Agua y aceite


Foto: Grupo de adolescentes haciendo cola frente a un centro comercial

Una música suave de jazz llenaba el silencio del aula de reflexión del centro. Una profesora tecleaba en el ordenador las preguntas del examen de inglés para los de tercero. En dos pupitres dos alumnos se espatarraban en las sillas mirando con hastío y aburrimiento las paredes. En la calle se escuchaba el sonido de los coches y las voces de las madres que llevaban a sus hijos a las clases de la tarde en el colegio de primaria situado en la acera de enfrente.
Laura, la profesora de idiomas, alcanzaba a mirar por la ventana a los más pequeños cogidos de la mano de sus madres que llegaban cotilleando sobre lo divino y lo humano. — Tan monos de pequeños y tan pesados cuando vienen aquí— pensó la profesora antes de seguir tecleando el texto.
— ¿Profe, quieres que te enseñe la cresta roja que me hice este verano? — Dijo el más grande de los dos. El adolescente, de dieciséis años y todavía con rasgos aniñados, era enorme como un armario. Laura lo tuvo dos cursos atrás. No era de los peores, pero pesado como su propio cuerpo y vago. Jamás había traído el material de clase. Sus padres, como de costumbre, desaparecidos.
— Si quieres sacar el móvil ya sabes que no puedes. Está prohibido traerlo al instituto— Con unos cuantos años la profesora ya sabía que niños y perros comparten esa machacona insistencia que abre brechas en el muro de las normas a menos que uno se cierre en banda como una almeja.

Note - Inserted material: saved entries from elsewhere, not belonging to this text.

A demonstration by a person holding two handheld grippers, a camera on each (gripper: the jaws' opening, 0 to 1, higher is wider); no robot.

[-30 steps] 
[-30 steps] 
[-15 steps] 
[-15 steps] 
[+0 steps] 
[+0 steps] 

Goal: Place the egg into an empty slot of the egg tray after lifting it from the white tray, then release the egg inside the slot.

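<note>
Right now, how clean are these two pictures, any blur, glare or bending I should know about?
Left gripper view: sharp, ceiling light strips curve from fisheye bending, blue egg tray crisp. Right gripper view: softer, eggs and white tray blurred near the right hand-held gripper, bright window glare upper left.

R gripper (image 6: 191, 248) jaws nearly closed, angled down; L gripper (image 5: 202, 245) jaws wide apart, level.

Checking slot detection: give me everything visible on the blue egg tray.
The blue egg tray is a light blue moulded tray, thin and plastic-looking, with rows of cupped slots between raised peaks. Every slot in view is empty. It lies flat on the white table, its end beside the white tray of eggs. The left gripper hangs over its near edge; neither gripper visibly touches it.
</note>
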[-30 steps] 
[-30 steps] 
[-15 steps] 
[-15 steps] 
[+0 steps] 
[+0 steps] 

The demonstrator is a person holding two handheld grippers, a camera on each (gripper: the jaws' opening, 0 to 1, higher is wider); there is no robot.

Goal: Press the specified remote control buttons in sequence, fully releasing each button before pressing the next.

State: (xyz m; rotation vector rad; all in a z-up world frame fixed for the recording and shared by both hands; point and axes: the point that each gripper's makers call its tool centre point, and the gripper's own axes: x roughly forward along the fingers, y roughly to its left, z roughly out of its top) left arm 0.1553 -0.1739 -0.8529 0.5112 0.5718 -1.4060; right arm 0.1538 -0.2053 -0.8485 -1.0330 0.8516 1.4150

El adolescente bufó en el aire con cara de fastidio. El otro observaba silencioso sin entrar en la conversación.
—¿Profe, porqué han venido los moros esos? —
En la última semana se habían integrado en el centro una docena de adolescentes en protección de menores en el centro de Mislata. — No les llames moros y han venido porque viven en la zona que corresponde a este instituto—. El adolescente se revolvió en su silla. — ¿Y cómo los tengo que llamar profe? — Laura pensó, —Qué pesado, no me va a dejar acabar—.
—No se, llámalos como quieras, pero de manera respetuosa. —.
— Es que son moros profe. Y me aburro. ¿No puedo sacar el móvil y leer el periódico? —
— Ya sabes que no, además, ya me ves a mí, tengo cosas que hacer, si tú fueras de otra manera estarías ocupado haciendo tus cosas e, igualmente, no estarías aquí. —
— Yo no he hecho na’, no sé por qué me han castigado.
— Algo habrás hecho. Si quieres que te diga la verdad es una lástima que desaproveches tu tiempo como lo has hecho desde que llegaste al centro. Deberías pensar en tu futuro. En unos años estarás trabajando y cuando más te prepares más oportunidades tendrás. Te lo digo de corazón —. Laura habló con sinceridad. Desde su perspectiva de adulto sabía que estos gallitos de instituto serían carne de cañón, piezas menores en una maquinaria cruel de los que mandan y los que son mandados. — Mira, estos inmigrantes he han dicho que vienen con muchas ganas de aprender. La mayoría quieren ser mecánicos. Huyen de países en guerra o muy pobres. Son gente de tu edad que se ha jugado la vida para venir a España. Si no te esfuerzas en el futuro igual son ellos los que se llevan el trabajo que tú querrías. —
Algo se removió en la conciencia del alumno. Miró con odio a la profesora y le dijo.
— Así es como este país es una mierda.
— ¿Crees que es justo que te den a ti un trabajo si hay alguien más preparado que tú? ¿Por qué un empresario debería contratarte a ti y no a una persona más preparada? No seas tonto y estudia, podrás construir tu futuro y evitar tener un jefe que te diga lo que tienes que hacer y que tú tengas que bajar la cabeza, aunque no tenga razón.  Si aprendes a leer, a comprender textos, podrás firmar la hipoteca de tu piso sin que te engañen. — La profesora había pasado de la compasión a una indignación creciente por la ceguera que ya había visto tantas veces.
El alumno miraba ya con odio a su profesora.
— ¿Sabes? Ojalá tuviéramos aquí a Trump. Me alegro que haya ganado. Y cuando pueda votar votaré a VOX. —
En ese momento sonó el timbre y los dos castigados cargaron con unas mochilas ligeras de peso y desaparecieron por el pasillo. Laura cerró el portátil y se puso el abrigo. En la calle ya no había niños sólo adolescentes que sacaban ansiosos el teléfono o fumaban unas caladas antes de perderse por las calles del barrio.
Cuando salía por un centro ya vacío recordó a la hermana del alumno. Sin ser una alumna brillante había sido formal y trabajadora. Todo lo contrario de su hermano. Sabía que estudiaba en la universidad y era pareja de otra alumna del instituto.
—Votará a VOX—, se dijo para si misma.